The Ferrari Enzo is the very definition of a supercar. The basic idea is to take a Formula One car and adjust it just enough to make it legal on the road. But that description fails to encompass the technological and engineering feats that characterize the Enzo. When the limited production run vehicle hit the roads in 2003, it represented the peak of automotive engineering, and even the most advanced supercars of today aren’t all that much better, despite the extra six years of know-how.
The Ferrari Enzo follows the tradition of the F40 and F50 before it, both special edition and limited run models that showed what can happen when the racing division and the production vehicle division of the company get together and cook up a hot street car. At its heart sits a naturally-aspirated 6.0-liter V12 engine that can produce 651 horsepwoer and 485 lb-ft of torque, and redlines at 8200 RPM. The car weighs a mere 3,009 pounds and has incredibly fast acceleration. Official clock times are 3.14 seconds for 0-to-60 mph and 6.6 seconds for 0-to-100 mph. Top speed is 221 mph.
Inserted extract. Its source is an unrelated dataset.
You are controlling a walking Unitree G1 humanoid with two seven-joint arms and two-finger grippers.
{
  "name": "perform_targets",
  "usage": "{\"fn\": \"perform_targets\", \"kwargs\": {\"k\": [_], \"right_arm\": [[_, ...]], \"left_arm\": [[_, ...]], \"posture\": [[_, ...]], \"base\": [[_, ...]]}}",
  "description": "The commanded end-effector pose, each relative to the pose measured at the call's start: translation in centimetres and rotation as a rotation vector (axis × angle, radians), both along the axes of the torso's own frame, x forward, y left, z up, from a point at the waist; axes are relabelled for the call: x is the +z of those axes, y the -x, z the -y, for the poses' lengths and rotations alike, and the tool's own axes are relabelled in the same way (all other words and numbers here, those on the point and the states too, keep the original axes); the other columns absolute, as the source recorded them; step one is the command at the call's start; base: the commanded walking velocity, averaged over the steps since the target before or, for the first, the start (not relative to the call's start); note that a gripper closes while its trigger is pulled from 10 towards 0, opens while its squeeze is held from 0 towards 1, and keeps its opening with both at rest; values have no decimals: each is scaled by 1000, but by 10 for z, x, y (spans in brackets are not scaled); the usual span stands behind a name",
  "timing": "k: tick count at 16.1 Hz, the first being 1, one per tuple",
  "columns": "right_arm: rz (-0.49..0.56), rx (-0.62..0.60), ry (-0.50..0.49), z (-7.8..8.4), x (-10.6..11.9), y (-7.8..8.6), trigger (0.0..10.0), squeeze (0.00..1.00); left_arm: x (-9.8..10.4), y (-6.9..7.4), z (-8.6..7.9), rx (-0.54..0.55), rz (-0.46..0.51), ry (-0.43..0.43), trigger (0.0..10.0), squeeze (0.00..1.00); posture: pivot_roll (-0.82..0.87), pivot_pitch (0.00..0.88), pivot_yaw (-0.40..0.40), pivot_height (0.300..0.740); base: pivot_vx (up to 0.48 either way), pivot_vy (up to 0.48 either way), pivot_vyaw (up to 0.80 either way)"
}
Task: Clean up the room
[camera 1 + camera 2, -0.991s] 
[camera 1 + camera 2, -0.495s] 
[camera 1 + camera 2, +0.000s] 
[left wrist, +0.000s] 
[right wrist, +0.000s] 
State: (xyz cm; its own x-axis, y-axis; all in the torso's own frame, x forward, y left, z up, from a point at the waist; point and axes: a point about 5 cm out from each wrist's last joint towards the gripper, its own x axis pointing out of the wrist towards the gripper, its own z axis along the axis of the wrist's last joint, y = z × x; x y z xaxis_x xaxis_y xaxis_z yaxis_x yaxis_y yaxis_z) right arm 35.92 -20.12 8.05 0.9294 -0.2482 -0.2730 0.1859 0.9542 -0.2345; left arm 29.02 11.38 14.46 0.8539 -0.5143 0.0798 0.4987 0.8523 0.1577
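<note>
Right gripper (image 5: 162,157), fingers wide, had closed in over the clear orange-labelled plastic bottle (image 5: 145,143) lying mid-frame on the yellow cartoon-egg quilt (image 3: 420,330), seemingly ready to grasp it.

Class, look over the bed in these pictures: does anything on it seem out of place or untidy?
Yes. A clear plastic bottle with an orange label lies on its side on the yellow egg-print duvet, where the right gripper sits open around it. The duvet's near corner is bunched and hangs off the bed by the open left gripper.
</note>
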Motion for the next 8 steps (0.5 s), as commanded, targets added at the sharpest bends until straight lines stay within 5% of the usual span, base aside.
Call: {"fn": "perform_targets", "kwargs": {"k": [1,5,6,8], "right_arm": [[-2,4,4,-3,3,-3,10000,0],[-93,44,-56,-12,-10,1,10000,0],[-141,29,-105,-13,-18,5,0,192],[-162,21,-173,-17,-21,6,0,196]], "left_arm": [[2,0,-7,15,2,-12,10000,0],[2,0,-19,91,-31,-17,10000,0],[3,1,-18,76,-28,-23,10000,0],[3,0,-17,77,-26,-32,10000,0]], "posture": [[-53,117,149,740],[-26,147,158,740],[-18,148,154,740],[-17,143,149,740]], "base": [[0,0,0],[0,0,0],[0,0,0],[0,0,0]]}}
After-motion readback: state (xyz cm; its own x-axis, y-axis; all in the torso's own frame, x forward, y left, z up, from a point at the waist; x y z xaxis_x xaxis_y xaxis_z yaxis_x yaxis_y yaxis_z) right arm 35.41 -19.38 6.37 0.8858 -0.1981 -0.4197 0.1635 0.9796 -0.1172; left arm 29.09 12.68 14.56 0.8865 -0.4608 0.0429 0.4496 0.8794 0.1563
To say this car is quick is an understatement. The body is made of a carbon fiber composite. The transmission isn’t much different than those found on Formula One race cars. And to handle a car this fast, ceramic composite brakes are a must. The design isn’t just meant to be light, however. Careful computer simulations were conducted on the bodywork in an effort to minimize drag and, at the same time, maximize downforce. The immense speeds that the Enzo is capable of require the body, or more specifically the air moving over it, to push the car down to the road so that it stays stable. The air moving over the body, when the car is going 217 mph, is equal to 1,709 pounds, more than hald the weight of the car itself.
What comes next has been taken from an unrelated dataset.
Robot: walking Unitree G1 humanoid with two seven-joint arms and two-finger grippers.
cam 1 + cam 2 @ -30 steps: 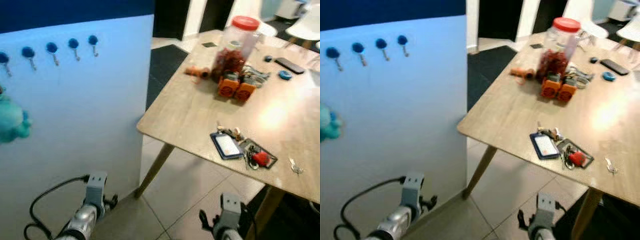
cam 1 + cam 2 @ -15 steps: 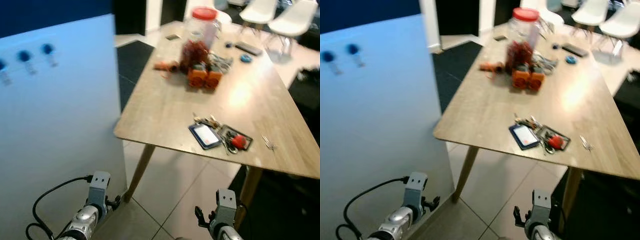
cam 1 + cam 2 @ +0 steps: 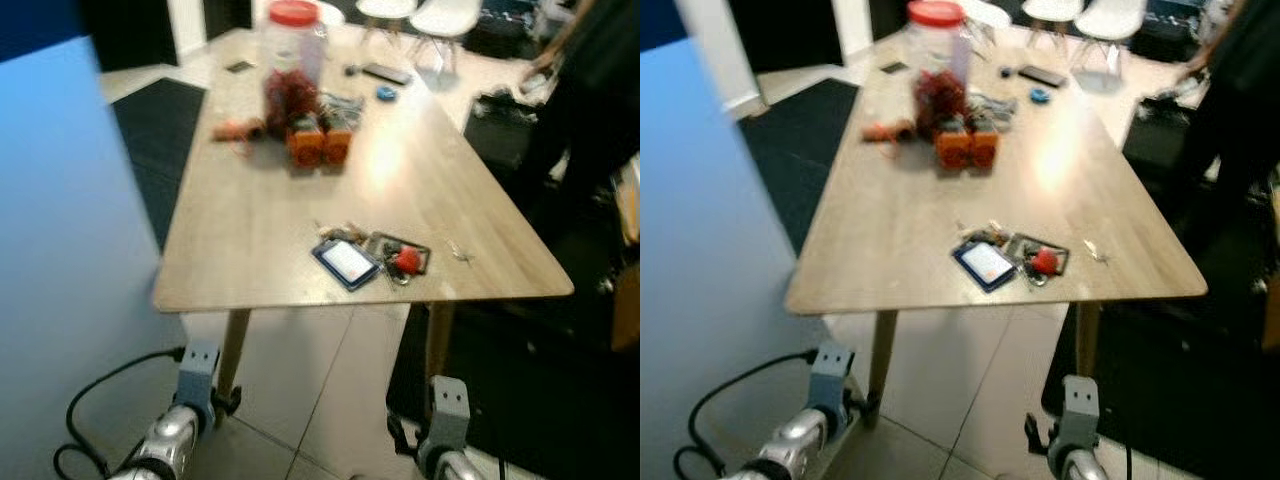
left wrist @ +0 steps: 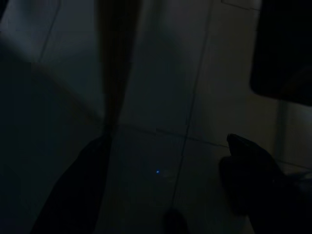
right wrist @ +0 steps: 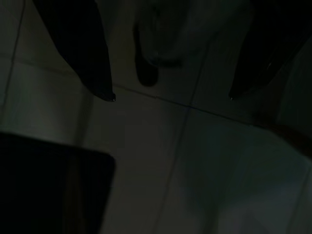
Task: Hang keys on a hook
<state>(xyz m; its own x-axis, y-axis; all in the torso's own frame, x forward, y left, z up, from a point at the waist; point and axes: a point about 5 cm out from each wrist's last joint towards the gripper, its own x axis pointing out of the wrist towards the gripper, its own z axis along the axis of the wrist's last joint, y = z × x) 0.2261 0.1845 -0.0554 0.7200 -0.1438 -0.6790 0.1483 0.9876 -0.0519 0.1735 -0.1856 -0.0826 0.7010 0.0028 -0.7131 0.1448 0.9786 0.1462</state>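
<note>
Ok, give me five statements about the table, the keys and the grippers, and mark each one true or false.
1. The keys lie on the wooden table beside a blue card holder. True.
2. The right gripper is shut on the keys. False: its two fingers stand apart over the tiled floor with nothing between them.
3. The jar with the red lid stands at the far end of the table, behind two orange objects. True.
4. The left gripper rests on the tabletop. False: it hangs low over the floor, fingers apart.
5. The keys sit at the table's far edge next to the phone. False: they lie near the near edge.
</note>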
The production of the Enzo was originally supposed to be 349 units. However, due to demand, Ferrari increased production by another 50 units, and constructed a final car, number 400, specifically for auction at Sotheby’s Maronello auction in June of 2005. The car sold for $1,274,299, with the proceeds being used to benefit the survivors of the 2004 tsunami in the Indian Ocean. Since their original release, a few Enzos have found their way to other auction blocks, and the price is typically over $1 million.
One of the few things more impressive than the Ferrari Enzo is how quickly technology advances. Since its original design, many of the Enzo’s characteristics have made their way to other Ferrari vehicles. Of particular note is the F430 Scuderia. This vehicle has a modified eight-cylinder version of the Enzo’s V12 engine architecture and is actually capable of matching the Enzo’s lap times at Ferrari’s test track, and for a price tag in the $300k range instead of over one million. Of course, when it comes to rarity, F430s are very common compared to the ultra-rare Enzo.